* [WORK ORDER]:
Transcribe each line of the material with no alterations.

* [DATASET EXCERPT]:
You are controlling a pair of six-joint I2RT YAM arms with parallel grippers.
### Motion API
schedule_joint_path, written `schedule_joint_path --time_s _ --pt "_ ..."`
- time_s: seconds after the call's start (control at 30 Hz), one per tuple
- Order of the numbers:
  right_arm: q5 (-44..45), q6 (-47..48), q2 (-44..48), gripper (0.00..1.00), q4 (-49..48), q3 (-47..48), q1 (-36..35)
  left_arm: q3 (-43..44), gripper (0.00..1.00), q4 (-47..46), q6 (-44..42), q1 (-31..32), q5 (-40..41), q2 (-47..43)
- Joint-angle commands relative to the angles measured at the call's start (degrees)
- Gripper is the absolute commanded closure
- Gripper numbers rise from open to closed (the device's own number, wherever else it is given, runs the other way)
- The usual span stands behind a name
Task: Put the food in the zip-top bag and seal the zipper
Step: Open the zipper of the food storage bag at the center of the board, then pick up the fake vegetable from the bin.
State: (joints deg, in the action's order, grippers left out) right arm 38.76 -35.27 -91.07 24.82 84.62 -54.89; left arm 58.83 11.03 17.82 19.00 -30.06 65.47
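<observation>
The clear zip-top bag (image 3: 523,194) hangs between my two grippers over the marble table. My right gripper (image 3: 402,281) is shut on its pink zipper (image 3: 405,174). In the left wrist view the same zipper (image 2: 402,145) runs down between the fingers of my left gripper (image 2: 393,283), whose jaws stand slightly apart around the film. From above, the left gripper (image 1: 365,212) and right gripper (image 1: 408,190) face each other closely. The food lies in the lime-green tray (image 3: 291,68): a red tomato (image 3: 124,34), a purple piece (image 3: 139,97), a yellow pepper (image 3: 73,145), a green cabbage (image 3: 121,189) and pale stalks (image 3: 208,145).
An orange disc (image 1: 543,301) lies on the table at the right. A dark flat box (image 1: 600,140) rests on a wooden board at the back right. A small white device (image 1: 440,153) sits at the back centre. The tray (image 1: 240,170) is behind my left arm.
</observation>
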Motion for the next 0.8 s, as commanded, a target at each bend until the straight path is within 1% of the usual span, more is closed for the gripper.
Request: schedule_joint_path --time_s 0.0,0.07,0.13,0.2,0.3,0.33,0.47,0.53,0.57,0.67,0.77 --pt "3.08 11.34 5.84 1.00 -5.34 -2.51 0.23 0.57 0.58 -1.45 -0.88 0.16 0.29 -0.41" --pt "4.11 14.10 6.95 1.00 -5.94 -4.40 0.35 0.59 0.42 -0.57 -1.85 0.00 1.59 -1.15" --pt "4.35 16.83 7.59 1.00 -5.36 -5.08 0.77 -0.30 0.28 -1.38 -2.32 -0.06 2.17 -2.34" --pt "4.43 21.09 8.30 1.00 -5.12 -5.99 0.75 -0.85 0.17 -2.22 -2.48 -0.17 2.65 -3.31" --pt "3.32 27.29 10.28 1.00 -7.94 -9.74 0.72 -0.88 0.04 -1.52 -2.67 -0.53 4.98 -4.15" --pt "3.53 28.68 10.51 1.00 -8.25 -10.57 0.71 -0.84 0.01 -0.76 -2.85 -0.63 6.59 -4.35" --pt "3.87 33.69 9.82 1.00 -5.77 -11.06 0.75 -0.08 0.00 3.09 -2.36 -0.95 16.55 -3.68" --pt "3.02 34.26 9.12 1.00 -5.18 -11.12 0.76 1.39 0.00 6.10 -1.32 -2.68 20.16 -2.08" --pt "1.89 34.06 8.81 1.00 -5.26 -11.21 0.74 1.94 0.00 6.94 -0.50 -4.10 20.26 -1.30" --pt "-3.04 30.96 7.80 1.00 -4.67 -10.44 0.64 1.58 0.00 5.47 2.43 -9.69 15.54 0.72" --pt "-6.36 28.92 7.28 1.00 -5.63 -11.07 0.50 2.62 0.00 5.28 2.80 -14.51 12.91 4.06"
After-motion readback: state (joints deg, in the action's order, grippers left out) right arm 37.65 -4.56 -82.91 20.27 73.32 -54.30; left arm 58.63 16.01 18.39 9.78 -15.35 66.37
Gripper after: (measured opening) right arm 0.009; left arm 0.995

* [FINAL ANSWER]:
You are controlling a pair of six-joint I2RT YAM arms with parallel grippers.
### Motion API
schedule_joint_path, written `schedule_joint_path --time_s _ --pt "_ ..."`
- time_s: seconds after the call's start (control at 30 Hz), one per tuple
- Order of the numbers:
  right_arm: q5 (-44..45), q6 (-47..48), q2 (-44..48), gripper (0.00..1.00), q4 (-49..48), q3 (-47..48), q1 (-36..35)
  left_arm: q3 (-43..44), gripper (0.00..1.00), q4 (-47..46), q6 (-44..42), q1 (-31..32), q5 (-40..41), q2 (-47..43)
- Joint-angle commands relative to the angles measured at the call's start (degrees)
- Gripper is the absolute commanded closure
- Gripper numbers rise from open to closed (the device's own number, wherever else it is given, runs the other way)
- The usual span stands behind a name
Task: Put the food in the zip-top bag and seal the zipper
Step: Open the zipper of the food storage bag at the center of the board, then pick up the fake vegetable from the bin.
State: (joints deg, in the action's order, grippers left out) right arm 38.76 -35.27 -91.07 24.82 84.62 -54.89; left arm 58.83 11.03 17.82 19.00 -30.06 65.47
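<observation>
The clear zip-top bag (image 3: 523,194) hangs between my two grippers over the marble table. My right gripper (image 3: 402,281) is shut on its pink zipper (image 3: 405,174). In the left wrist view the same zipper (image 2: 402,145) runs down between the fingers of my left gripper (image 2: 393,283), whose jaws stand slightly apart around the film. From above, the left gripper (image 1: 365,212) and right gripper (image 1: 408,190) face each other closely. The food lies in the lime-green tray (image 3: 291,68): a red tomato (image 3: 124,34), a purple piece (image 3: 139,97), a yellow pepper (image 3: 73,145), a green cabbage (image 3: 121,189) and pale stalks (image 3: 208,145).
An orange disc (image 1: 543,301) lies on the table at the right. A dark flat box (image 1: 600,140) rests on a wooden board at the back right. A small white device (image 1: 440,153) sits at the back centre. The tray (image 1: 240,170) is behind my left arm.
</observation>
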Motion for the next 0.8 s, as commanded, a target at each bend until the straight path is within 1% of the usual span, more is closed for the gripper.
Request: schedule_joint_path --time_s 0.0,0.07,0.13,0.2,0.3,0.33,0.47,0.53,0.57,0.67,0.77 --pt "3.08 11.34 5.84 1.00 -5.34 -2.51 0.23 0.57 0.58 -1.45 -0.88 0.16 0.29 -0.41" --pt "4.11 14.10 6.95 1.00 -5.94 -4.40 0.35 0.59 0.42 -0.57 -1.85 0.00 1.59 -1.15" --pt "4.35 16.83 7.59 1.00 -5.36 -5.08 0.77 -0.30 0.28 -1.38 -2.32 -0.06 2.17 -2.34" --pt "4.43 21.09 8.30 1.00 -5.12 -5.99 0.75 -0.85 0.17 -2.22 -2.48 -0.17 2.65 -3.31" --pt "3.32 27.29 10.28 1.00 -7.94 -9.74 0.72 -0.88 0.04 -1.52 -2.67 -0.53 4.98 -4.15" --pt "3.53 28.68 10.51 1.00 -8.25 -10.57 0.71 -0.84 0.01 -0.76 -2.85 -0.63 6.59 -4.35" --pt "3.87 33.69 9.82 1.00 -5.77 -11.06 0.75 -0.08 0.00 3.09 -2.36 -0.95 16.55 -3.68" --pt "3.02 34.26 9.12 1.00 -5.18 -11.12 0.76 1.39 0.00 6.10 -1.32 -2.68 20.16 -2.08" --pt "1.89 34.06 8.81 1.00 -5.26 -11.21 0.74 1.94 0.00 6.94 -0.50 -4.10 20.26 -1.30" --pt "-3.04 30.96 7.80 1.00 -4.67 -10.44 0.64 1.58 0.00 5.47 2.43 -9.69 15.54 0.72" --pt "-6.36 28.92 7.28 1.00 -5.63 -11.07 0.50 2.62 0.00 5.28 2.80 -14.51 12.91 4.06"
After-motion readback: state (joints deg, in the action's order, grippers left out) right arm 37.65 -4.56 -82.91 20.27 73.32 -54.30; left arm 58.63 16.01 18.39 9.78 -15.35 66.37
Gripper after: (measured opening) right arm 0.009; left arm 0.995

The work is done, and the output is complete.